Kurt has also worked and studied abroad in Lund, Copenhagen, and Rome, acquiring a range of skills and experiences that inform his work. He continues to learn and engage with the production of architecture through art, critical theory and an emerging writing practice. To date, Kurt's writing has been published in Media Theory Journal, SCAPEGOAT and University of Texas at Austin School of Architecture's Planning Forum.
About the Works
My M.Arch graduate thesis entitled “The Generic Spectacle”, was a hypothesis that sought to define the widespread proliferation of Las Vegas Strip-style urbanism in countless contemporary city centres. In mid-century America, Las Vegas was developed as the centre of resurgent capitalism with a predominantly service-based leisure economy.

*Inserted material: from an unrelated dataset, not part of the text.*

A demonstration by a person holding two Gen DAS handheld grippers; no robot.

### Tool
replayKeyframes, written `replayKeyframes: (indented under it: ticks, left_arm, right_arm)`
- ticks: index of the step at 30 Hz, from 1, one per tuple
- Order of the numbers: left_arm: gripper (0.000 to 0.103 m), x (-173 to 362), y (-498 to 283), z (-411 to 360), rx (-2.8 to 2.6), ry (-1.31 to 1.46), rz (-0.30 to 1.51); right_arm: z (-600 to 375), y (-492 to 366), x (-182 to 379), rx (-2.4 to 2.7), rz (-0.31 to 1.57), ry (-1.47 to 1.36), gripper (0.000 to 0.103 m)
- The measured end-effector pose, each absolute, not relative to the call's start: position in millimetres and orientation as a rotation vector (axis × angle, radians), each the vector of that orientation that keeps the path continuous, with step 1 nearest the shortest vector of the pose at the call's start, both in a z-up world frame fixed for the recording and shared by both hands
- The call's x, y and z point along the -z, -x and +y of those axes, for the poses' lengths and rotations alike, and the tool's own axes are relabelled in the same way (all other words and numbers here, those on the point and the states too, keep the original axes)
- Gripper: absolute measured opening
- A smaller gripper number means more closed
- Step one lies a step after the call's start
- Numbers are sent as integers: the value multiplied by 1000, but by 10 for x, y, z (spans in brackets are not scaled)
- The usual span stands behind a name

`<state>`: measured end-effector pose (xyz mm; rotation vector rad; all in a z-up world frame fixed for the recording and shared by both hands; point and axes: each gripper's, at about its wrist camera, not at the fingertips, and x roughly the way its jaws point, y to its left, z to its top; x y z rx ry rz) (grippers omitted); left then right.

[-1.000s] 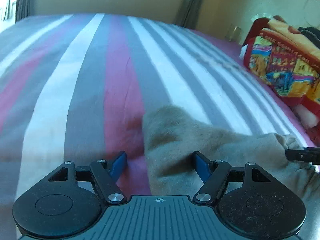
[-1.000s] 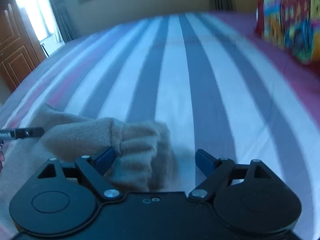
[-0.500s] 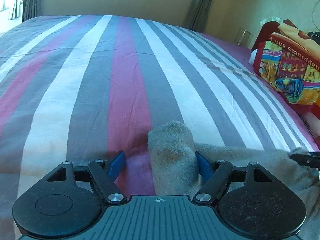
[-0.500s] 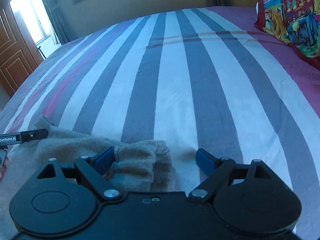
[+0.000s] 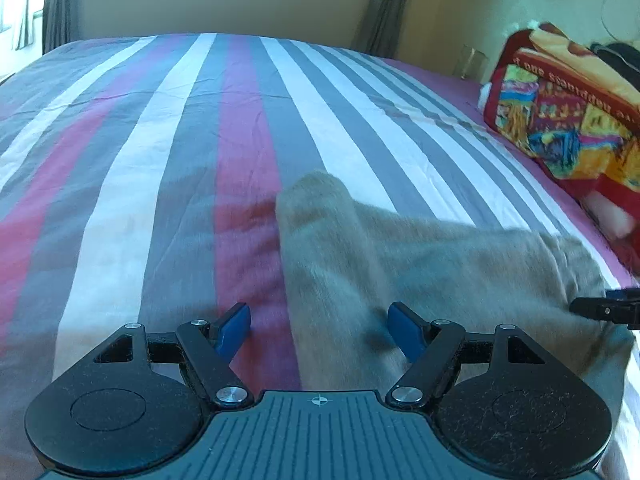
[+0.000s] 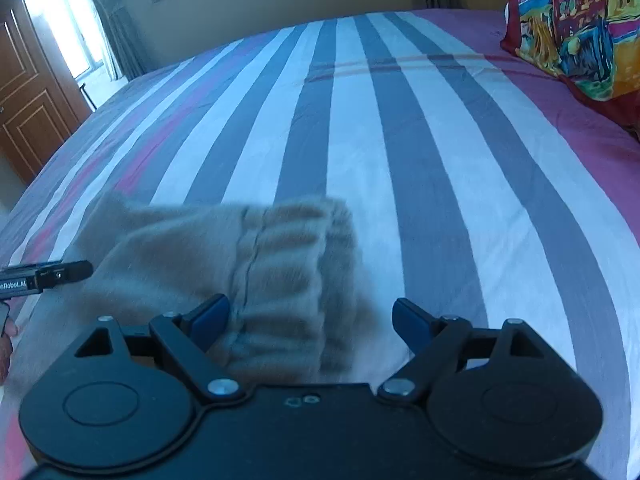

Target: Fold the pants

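Observation:
The beige fleece pants (image 5: 420,256) lie bunched on the striped bed. In the left wrist view my left gripper (image 5: 320,330) is open, its blue fingers astride the pants' left corner, with cloth between the jaws. In the right wrist view the pants (image 6: 224,256) show a gathered elastic band, and my right gripper (image 6: 310,320) is open with that band between its fingers. Each view shows the other gripper's tip at its edge, at the right of the left view (image 5: 604,310) and the left of the right view (image 6: 48,276).
The bed sheet (image 5: 132,168) has grey, white and magenta stripes and stretches far ahead. A bright patterned pillow (image 5: 568,120) lies at the right, also in the right wrist view (image 6: 580,36). A wooden door (image 6: 28,120) and curtained windows stand beyond the bed.
Both grippers have stayed open around the pants. The views have risen slightly and the cloth looks blurred and more spread, the band now reaching farther forward between the right fingers.

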<state>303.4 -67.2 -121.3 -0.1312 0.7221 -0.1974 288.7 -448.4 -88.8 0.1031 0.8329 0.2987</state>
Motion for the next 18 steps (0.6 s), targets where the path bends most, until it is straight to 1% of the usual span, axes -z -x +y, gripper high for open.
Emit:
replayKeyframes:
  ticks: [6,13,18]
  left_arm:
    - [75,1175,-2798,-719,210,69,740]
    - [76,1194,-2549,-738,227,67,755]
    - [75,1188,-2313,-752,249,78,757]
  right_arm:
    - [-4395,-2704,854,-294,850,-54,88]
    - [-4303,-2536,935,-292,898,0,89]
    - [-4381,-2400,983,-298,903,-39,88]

Through my review of the development of the Las Vegas Strip, I theorized the erasure of labour and historical context in a leisure economy, the domination of capitalist convergence and other implications of the Generic Spectacle as it pertains to the fields of architecture and urbanism.
During two separate research trips to Las Vegas in February 2014 and 2015, I set my sights outwards and ventured 'off-strip' to explore the periphery. This series of photographs recreate a single day, chronologically from morning to sunset, one-year apart.
What is captured in these photographs is the sheer scale of civic infrastructure that supports the centre; the sacrificial remains of an abandoned hotel resort project; the mass ornament of an employee parking lot; the rare blank billboard; and the dilapidated arterial roads, likely a result of the lack of municipal oversight.